* _Task requirements_: Reproduce, without alteration, every line of the data; exclude the images.

* _Collected material_:
↓
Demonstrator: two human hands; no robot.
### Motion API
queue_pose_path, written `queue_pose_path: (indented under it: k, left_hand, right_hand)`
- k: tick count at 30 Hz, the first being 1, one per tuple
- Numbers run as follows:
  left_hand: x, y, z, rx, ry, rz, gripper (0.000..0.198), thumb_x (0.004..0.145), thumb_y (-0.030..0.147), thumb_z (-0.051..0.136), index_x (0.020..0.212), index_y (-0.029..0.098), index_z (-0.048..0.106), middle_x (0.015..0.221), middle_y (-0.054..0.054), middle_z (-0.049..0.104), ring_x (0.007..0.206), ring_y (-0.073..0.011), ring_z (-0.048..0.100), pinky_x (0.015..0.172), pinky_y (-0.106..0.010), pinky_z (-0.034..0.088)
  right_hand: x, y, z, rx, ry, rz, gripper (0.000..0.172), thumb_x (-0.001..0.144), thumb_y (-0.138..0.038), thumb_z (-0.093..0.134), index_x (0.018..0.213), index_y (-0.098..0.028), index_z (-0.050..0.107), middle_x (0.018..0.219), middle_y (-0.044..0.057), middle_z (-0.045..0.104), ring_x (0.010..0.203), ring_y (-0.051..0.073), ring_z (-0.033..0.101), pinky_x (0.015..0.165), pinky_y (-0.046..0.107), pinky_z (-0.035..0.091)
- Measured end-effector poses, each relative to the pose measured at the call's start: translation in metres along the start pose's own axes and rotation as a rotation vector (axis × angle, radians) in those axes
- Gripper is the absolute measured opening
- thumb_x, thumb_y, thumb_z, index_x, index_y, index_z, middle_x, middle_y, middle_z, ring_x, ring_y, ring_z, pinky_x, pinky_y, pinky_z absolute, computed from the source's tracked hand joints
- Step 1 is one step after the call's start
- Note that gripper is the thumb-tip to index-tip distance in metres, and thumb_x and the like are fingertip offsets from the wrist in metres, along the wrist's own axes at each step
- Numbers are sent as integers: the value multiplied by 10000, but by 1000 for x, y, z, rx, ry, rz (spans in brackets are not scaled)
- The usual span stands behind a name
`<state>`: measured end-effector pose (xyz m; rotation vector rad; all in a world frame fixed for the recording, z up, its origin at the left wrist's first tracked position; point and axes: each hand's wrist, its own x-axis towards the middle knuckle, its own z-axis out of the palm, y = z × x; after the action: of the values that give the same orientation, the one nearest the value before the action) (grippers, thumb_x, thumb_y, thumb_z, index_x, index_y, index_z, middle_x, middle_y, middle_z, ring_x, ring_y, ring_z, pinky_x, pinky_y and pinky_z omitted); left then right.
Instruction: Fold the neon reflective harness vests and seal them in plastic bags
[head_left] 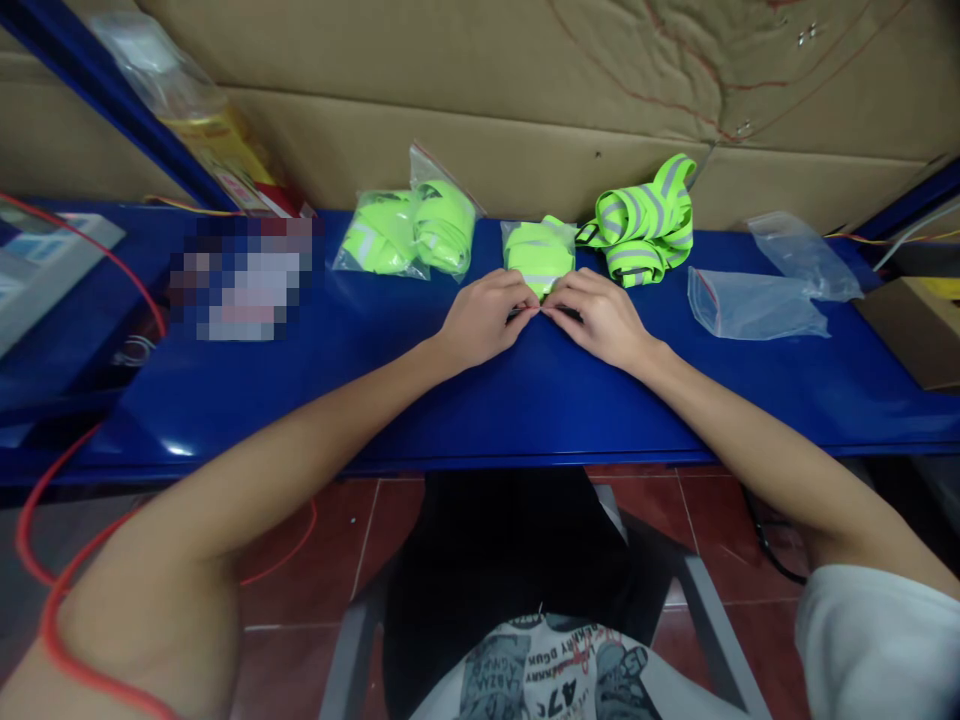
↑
* _Solution to this exercise_:
Demonstrator: two human hands; no robot.
### Motion API
queue_pose_path, written `queue_pose_path: (indented under it: k, left_hand, right_hand)`
- k: tick count at 30 Hz, the first being 1, one per tuple
- Numbers run as follows:
  left_hand: x, y, z, rx, ry, rz, gripper (0.000..0.198), thumb_x (0.004..0.145), thumb_y (-0.030..0.147), thumb_z (-0.051..0.136), index_x (0.020..0.212), index_y (-0.029..0.098), index_z (-0.048..0.106), middle_x (0.015..0.221), middle_y (-0.054..0.054), middle_z (-0.049..0.104), ring_x (0.007..0.206), ring_y (-0.073..0.011), ring_z (-0.048..0.100), pinky_x (0.015..0.172), pinky_y (-0.106..0.010), pinky_z (-0.034..0.088)
  right_hand: x, y, z, rx, ry, rz, gripper (0.000..0.172), thumb_x (-0.001..0.144), thumb_y (-0.138..0.038), thumb_z (-0.093..0.134), index_x (0.018..0.213), index_y (-0.098..0.028), index_z (-0.050..0.107), middle_x (0.018..0.219), middle_y (-0.044..0.057), middle_z (-0.045..0.104), ring_x (0.010..0.203), ring_y (-0.051..0.073), ring_z (-0.033..0.101), pinky_x (0.015..0.165), pinky_y (-0.046..0.107), pinky_z (-0.035..0.091)
- Measured end-effector poses, each relative to the pose measured at the call's start: translation in metres along the start pose's own axes and rotation as a rotation vector (axis × angle, radians) in those axes
- Gripper is the absolute measured opening
- thumb_x, thumb_y, thumb_z, index_x, index_y, index_z, middle_x, middle_y, middle_z, ring_x, ring_y, ring_z, pinky_x, pinky_y, pinky_z absolute, computed from the source's tracked hand joints
- Step 1 is one step after the call's start
- Note that gripper is the thumb-tip to index-tip distance in metres, and thumb_x and the like are fingertip offsets from the wrist in metres, along the wrist's own axes at each step
- Numbers are sent as integers: the value multiplied by 10000, but by 1000 for x, y, z, rx, ry, rz (spans in brackets are not scaled)
- The usual span stands behind a name
`<state>`: measured end-effector pose (xyz m; rotation vector rad; all in a world frame fixed for the recording, z up, its origin at the left wrist's first tracked position; point and axes: each hand's wrist, its own x-axis towards the middle knuckle, its own z-axis out of the palm, y = z × x; after the action: of the values that give the same orientation, the one nearest the value before the action) (grippers, thumb_x, thumb_y, thumb_z, index_x, index_y, index_z, middle_x, middle_y, middle_z, ring_x, ring_y, ring_z, pinky_x, pinky_y and pinky_z omitted); left then right.
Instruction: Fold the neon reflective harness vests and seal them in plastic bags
[head_left] 

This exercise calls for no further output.